LAWS 6318-3. Economic Analysis of Law. Introduces the basic elements of economic theory and emphasizes demand and utility, cost, and optimality.
LAWS 6503-3. Law and Social Sciences. Explores disparities in criminal sentencing and death penalty cases; quality and effectiveness of legal representation for indigent criminal defendants; relationship between modifications in traditional steps in legal process; connection between alternative tort doctrines and volume of litigation, trial rates, plaintiff success rates and award size; impact of congressional statutes and US Supreme Court decisions on handling and outcomes of habeas corpus petitions.
LAWS 6528-3. Capital Punishment in America. Surveys the history and current status of capital punishment in the United States, with a critical examination of arguments both for and against the death penalty.
LAWS 7085-2. Law and Religion. Uses judicial decisions as well as historical and theoretical materials to explore significant aspects of the relationship between law and religion. The religion clauses of the First Amendment are a central but not exclusive subject of study. Offered in alternate years.
LAWS 7128 (2-4). Jurisprudence. Addresses a number of fundamental questions, such as: What is law? What should it be? How is it created? Our readings consist of cutting-edge articles from leading modernist/postmodernist schools of thought including legal formalism, legal realism, interpretive theory, law and economics, feminist jurisprudence, critical legal studies, and law and literature.
LAWS 8318-2. Seminar: Law and Economics. Introduces the uses and limitations of microeconomic theory for understanding and resolving legal problems. Emphasizes concepts prominent in the law and economics literature such as cost, transaction costs, utility, and rational self interest.
LAWS 8538-2. Seminar: Modern Legal Theory Core Ideas. Explores key ideas that have shaped American law and legal thought, such as Holmes’ bad man, the Coase Theorem, the “hunch” theory of law, and others. Focuses on researching and writing many short papers.
LAWS 8548-2. Seminar: Theory of Punishment. Explores the various justifications that philosophers have developed to explain why we have the right to punish. Examines the historical evolution of our punishment system and focuses on the death penalty as a critical contemporary issue in the debate about the proper role of punishment in our society.
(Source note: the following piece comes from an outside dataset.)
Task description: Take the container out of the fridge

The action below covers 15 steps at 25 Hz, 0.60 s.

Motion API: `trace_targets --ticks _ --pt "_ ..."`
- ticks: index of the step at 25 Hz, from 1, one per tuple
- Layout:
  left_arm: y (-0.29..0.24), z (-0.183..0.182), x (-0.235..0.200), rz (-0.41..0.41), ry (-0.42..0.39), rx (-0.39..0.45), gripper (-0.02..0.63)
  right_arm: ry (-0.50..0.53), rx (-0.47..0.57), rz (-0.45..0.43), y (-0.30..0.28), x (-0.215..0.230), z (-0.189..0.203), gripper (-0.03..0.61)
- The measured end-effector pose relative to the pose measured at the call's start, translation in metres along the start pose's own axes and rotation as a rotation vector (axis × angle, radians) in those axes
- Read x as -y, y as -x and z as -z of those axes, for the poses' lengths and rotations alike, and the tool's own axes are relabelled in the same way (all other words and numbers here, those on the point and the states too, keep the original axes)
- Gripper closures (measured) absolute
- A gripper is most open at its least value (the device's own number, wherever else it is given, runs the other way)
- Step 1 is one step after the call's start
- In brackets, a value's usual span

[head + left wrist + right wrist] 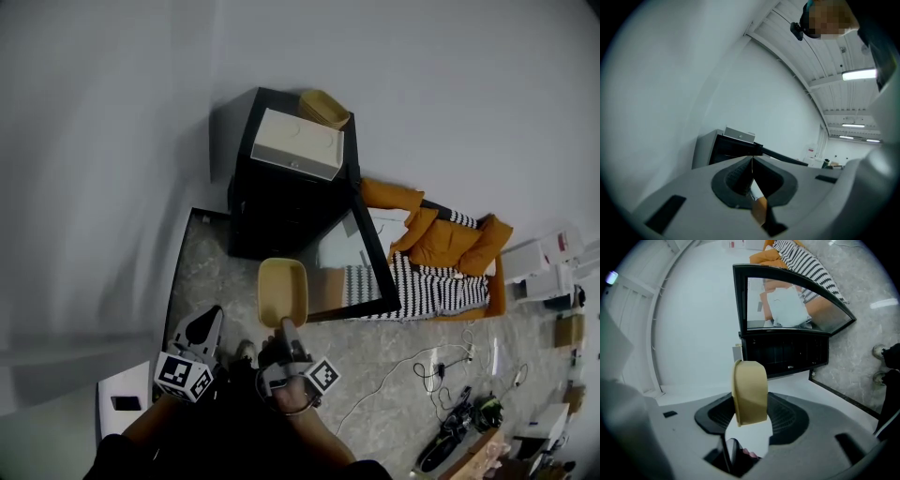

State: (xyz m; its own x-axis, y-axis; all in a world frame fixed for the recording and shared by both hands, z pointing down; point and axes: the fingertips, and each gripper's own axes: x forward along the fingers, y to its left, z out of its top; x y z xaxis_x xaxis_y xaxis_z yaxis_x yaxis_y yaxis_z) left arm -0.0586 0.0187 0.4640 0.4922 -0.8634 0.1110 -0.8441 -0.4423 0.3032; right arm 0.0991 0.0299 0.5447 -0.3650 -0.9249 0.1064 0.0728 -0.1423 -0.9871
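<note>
A shallow tan container (pixel 282 290) is out in front of the black fridge (pixel 281 202), and my right gripper (pixel 285 325) is shut on its near rim. In the right gripper view the container (pixel 750 392) stands on edge between the pads, with the right gripper (pixel 751 417) clamped round its lower part. Behind it are the fridge (pixel 785 350) and its glass door (pixel 787 301), swung open. My left gripper (pixel 207 317) hangs to the left of the container, shut and empty. In its own view the left gripper (pixel 752 161) points up at the wall, with the fridge (pixel 726 147) beyond.
A white box (pixel 298 142) and a wicker basket (pixel 324 108) sit on top of the fridge. The open fridge door (pixel 361 253) juts out to the right. An orange sofa with a striped blanket (pixel 441 248) stands further right. Cables (pixel 441 364) lie on the marble floor.
</note>
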Motion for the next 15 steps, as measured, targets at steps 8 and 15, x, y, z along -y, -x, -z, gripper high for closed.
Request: trace_targets --ticks 8,15 --pt "-0.0042 0.0041 0.0064 0.019 -0.001 -0.01 0.609 0.021 0.008 -0.011 0.008 -0.0023 0.0014 0.377" --pt "-0.0065 0.0022 0.0055 0.013 0.009 -0.02 0.609 0.02 0.032 0.003 0.0089 -0.0006 -0.0049 0.377"
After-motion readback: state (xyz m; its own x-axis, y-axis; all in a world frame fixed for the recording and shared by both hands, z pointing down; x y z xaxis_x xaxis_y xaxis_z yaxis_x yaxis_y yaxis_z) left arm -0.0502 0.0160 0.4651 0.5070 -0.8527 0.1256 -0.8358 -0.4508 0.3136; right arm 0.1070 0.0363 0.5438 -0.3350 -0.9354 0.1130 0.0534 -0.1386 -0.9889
LAWS 8608-2. Seminar: Power, Ethics, and Professionalism. Examines critically the possibility and character of ethical reasoning within the legal profession in light of its institutional structures. Explores descriptive/normative accounts of the profession’s structure, “professionalism,” and individual conscience. Put simply, the seminar explores whether it is possible to be a good lawyer and ethical person.